* [EXERCISE PROMPT] Find the lines of the listing that contain the string "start", and return them.

□ □ □

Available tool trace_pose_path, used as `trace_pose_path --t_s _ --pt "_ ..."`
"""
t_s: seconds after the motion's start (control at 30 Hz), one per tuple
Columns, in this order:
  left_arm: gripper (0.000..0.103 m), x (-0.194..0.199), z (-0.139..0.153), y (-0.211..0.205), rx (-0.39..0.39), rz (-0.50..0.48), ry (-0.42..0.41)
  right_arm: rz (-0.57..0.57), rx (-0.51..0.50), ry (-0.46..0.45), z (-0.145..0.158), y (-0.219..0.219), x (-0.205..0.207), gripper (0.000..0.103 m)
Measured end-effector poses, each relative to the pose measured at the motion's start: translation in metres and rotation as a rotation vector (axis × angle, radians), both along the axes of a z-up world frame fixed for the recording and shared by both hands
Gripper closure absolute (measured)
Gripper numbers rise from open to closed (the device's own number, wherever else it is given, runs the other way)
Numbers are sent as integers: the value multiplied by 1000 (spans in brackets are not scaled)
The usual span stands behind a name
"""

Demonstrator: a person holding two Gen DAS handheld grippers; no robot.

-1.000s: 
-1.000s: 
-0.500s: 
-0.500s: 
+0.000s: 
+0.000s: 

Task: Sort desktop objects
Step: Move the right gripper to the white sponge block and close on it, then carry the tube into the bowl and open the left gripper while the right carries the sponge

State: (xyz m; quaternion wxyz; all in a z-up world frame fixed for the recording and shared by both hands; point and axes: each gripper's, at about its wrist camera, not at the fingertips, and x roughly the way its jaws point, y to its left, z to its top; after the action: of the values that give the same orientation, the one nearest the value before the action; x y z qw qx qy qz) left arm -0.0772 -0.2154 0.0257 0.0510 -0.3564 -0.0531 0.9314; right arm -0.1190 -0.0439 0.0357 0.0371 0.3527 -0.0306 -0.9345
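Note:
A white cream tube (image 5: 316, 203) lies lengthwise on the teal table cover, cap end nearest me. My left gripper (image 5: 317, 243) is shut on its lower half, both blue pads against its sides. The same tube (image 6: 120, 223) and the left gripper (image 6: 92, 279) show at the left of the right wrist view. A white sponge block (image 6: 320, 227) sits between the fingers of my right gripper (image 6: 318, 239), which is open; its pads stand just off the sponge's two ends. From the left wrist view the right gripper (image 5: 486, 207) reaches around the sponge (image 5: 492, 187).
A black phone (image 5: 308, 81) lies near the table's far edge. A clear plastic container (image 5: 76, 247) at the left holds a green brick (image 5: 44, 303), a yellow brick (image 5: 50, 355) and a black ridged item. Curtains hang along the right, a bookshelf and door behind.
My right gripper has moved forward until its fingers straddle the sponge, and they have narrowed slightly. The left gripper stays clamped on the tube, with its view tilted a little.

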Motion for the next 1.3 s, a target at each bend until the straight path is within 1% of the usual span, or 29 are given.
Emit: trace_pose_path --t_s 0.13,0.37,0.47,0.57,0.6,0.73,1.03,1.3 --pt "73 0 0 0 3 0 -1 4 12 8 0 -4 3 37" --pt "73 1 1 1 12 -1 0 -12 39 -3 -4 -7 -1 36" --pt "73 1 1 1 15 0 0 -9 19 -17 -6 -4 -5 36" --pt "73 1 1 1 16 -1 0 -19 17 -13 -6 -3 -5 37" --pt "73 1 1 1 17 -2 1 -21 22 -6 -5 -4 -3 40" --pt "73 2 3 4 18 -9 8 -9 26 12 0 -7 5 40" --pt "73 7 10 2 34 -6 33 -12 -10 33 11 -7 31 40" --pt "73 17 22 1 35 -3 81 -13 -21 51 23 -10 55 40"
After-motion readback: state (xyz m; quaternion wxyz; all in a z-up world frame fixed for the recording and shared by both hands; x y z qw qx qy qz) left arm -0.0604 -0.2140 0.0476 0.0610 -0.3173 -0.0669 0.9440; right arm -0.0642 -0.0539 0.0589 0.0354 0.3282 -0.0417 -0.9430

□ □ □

* [RESPONSE TO THE EXERCISE]
t_s: seconds after the motion's start (control at 30 Hz), one per tuple
Measured end-effector poses, each relative to the pose measured at the motion's start: translation in metres and rotation as a rotation vector (axis × angle, radians), both along the axes of a z-up world frame fixed for the recording and shared by both hands

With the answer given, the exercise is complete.